Taken together, these contentions of appellant and the appellee point to one issue, which is the credibility of witnesses in this case. We find that credibility preponderates in favor of the prosecution, and against the appellant.
Appellant makes much of the testimony of prosecution witness SPO2 Atupan. This witness testified that in the course of police investigation, Demetrio Cleopas, father of accused Teodorico and Epifanio Cleopas, said that his two sons were responsible for the killing. Demetrio reiterated the same allegation in a sworn statement made before the Ubay Police on March 24, 1993,8 [Supra, note 3 at 13-14.] which appellant also relies upon to support his claim of innocence. This particular allegation in the sworn statement, appellant urges, should be considered as part of the res gestae, as it "grew out of the main fact, shed light upon it, and which are (sic) unpremeditated, spontaneous, and made at a time so near, subsequent to the main act, as to exclude the idea of deliberation and fabrication."9 [Rollo, pp. 67-68.]

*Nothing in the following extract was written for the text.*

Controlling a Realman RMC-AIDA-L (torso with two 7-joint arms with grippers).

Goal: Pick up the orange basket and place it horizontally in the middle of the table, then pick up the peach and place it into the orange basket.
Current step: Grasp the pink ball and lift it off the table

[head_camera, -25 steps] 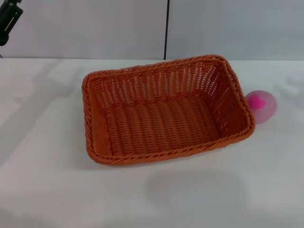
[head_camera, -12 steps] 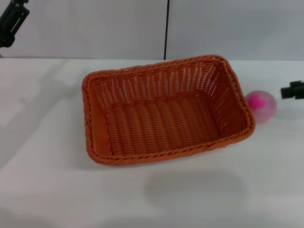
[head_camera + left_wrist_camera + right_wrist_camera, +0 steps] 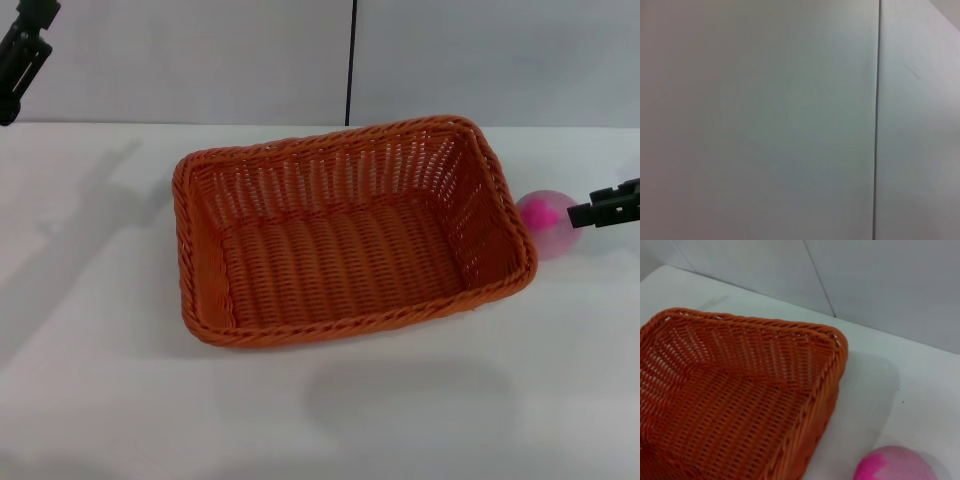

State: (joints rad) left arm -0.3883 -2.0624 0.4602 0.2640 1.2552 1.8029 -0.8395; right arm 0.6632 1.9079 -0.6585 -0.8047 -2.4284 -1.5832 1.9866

This assertion made by Demetrio Cleopas in his sworn statement is not part of the res gestae. Res gestae refers to those exclamations and statements made by either the participants, victims, or spectators immediately before, during, or immediately after the commission of the crime, when the circumstances are such that the statements were made as a spontaneous reaction or utterance inspired by the excitement of the occasion and there was no opportunity for the declarant to deliberate and to fabricate a false statement.10 [People vs. Manhuyod, Jr., 290 SCRA 257, 271 (1998)] The allegations made by Demetrio Cleopas in his sworn statement were not made immediately after the killing of the victim. They were made on March 24, 1993, or six days after the killing of the victim on March 18. As we have held that a statement given a day after the incident in answer to questions propounded in an investigation cannot be considered part of the res gestae,11 [People vs. Navarro, 297 SCRA 331, 350 (1998)] so too with the declarations of Demetrio Cleopas in his sworn statement. ScslxÓ
Moreover, resort to the very sworn statement invoked by appellant would reveal that Demetrio Cleopas himself was in no position to identify all the perpetrators of the crime. The pertinent portion of the statement reads as follows:
"Q:.....Do you remember where were you on March 18, 1993?
A:.....Yes, I was in our nipa hut near our house.
Q:.....What were (sic) the unusual incident that you have witnesses (sic) on that day: (sic)
A:.....On March 18, 1993 at 10:00 o’clock in the morning more or less, I heard a shout from my wife that’s why I went near to her and what I have seen was a man lying on the ground which in my belief was already dead.
Q:.....What was the cause of death of that person?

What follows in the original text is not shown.